═════ Records to process

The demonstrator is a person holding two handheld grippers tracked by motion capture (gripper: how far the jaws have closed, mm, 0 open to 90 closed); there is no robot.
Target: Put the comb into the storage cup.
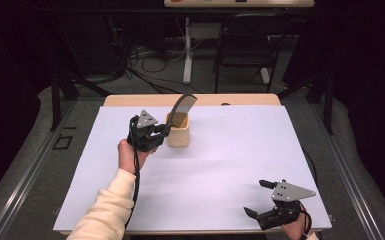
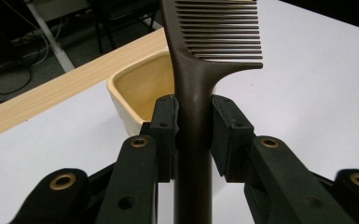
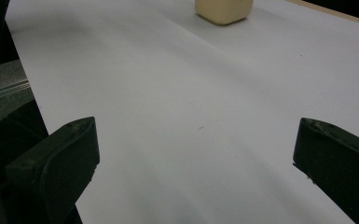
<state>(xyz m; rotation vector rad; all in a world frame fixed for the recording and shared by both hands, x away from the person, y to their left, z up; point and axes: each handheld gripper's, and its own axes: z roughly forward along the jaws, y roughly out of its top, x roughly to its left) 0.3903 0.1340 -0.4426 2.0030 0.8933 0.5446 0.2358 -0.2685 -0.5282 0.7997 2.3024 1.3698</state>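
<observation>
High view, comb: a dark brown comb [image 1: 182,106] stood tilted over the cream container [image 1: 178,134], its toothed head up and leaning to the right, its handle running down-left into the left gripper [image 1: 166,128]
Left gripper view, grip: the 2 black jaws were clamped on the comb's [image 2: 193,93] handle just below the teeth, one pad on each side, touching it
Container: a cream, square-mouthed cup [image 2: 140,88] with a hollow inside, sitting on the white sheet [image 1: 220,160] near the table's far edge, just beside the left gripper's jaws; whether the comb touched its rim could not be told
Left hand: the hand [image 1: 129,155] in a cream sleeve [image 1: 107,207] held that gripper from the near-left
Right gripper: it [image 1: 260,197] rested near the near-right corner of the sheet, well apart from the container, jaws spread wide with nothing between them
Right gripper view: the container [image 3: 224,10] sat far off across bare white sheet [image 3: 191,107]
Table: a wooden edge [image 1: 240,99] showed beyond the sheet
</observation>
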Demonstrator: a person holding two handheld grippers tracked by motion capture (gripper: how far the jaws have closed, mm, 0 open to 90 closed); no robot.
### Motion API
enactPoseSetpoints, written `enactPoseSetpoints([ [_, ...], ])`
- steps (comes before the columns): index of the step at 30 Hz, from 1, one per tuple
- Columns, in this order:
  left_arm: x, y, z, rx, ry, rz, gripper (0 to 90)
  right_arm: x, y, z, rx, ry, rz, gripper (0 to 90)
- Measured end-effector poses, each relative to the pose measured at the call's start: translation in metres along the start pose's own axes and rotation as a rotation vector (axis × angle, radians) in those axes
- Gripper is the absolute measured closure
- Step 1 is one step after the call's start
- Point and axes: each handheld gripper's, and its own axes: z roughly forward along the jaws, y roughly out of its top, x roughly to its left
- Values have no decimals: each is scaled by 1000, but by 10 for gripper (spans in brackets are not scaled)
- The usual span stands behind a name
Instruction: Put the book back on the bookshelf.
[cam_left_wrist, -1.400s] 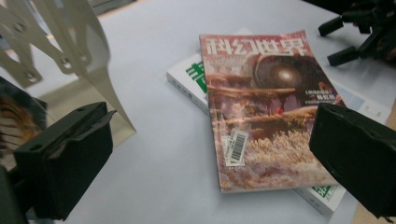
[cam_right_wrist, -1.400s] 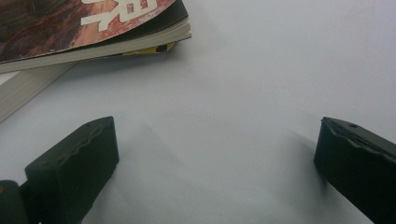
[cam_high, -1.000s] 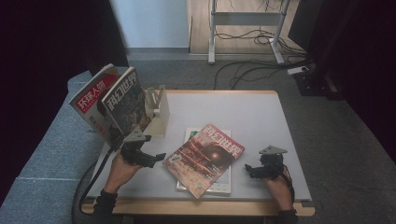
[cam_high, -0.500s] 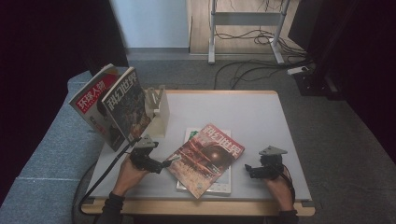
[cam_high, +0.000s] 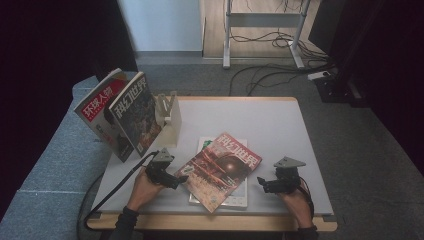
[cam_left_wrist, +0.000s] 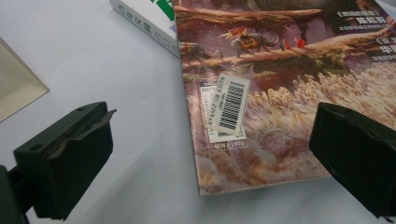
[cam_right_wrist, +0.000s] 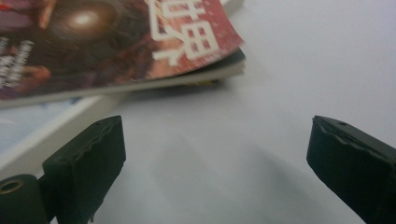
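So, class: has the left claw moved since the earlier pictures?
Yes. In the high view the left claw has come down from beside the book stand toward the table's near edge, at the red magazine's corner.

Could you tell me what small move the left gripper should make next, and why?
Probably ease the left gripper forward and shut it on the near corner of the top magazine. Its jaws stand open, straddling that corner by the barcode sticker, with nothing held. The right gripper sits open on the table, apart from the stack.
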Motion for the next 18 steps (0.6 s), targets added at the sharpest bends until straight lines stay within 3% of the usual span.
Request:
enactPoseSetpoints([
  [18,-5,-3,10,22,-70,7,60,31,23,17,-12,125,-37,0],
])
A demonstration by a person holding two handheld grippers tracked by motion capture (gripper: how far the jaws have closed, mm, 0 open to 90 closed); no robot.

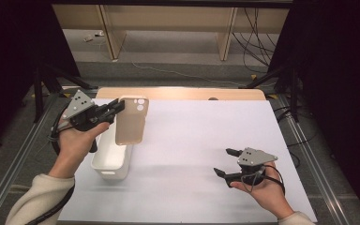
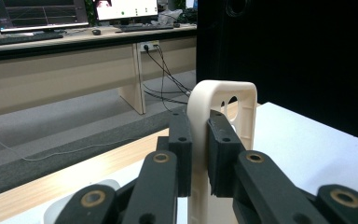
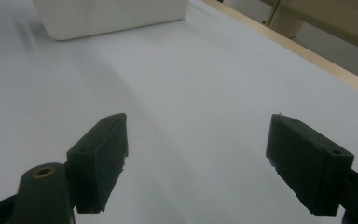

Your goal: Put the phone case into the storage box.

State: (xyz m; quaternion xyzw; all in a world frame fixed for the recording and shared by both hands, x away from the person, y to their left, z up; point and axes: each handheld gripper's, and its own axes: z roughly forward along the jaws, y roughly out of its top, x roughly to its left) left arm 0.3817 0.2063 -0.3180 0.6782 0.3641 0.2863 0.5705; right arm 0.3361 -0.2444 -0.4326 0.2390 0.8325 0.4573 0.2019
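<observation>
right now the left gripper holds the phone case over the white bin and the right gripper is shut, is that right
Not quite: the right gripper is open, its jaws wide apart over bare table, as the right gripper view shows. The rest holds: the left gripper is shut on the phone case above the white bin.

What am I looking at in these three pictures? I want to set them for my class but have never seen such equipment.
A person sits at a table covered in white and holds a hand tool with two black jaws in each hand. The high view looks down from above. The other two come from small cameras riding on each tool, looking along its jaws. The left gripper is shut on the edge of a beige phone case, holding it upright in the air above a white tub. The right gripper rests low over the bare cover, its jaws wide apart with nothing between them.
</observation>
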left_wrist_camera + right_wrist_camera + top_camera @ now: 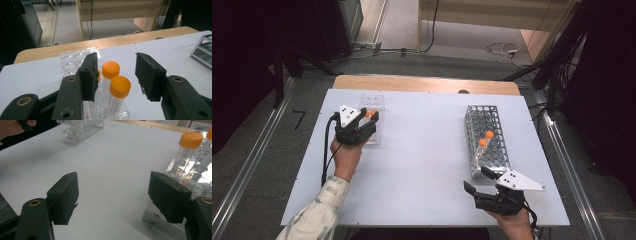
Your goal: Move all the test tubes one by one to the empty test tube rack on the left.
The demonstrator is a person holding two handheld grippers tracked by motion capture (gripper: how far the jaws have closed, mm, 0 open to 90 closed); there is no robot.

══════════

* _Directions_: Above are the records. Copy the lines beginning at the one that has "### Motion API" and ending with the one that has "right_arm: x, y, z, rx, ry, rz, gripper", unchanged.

* _Task output_:
### Motion API
enactPoseSetpoints, written `enactPoseSetpoints([ [_, ...], ])`
- steps (comes before the columns): index of the step at 30 Hz, from 1, one per tuple
- Columns, in this order:
  left_arm: x, y, z, rx, ry, rz, gripper (0 to 90)
  right_arm: x, y, z, rx, ry, rz, gripper (0 to 90)

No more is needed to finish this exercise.